**ACTION ITEM:** Keep only the lines from the top of the listing through the one with "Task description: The", and reproduce them unaltered.

**DATASET EXTRACT:**
● ● ● ● ●

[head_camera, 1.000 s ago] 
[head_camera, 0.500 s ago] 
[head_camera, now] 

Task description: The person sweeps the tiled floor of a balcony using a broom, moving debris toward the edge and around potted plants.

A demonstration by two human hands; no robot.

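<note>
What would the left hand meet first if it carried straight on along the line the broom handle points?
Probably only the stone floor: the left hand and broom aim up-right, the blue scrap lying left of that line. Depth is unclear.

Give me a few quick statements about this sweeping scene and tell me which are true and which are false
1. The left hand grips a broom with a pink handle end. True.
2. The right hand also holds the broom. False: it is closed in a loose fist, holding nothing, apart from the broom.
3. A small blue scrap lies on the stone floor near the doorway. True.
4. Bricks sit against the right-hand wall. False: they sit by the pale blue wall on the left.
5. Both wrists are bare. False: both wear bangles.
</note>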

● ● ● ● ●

**WORKED SOLUTION:**
[head_camera, 1.000 s ago] 
[head_camera, 0.500 s ago] 
[head_camera, now] 

Task description: The person sweeps the tiled floor of a balcony using a broom, moving debris toward the edge and around potted plants.

Besides this answer, nothing more is needed.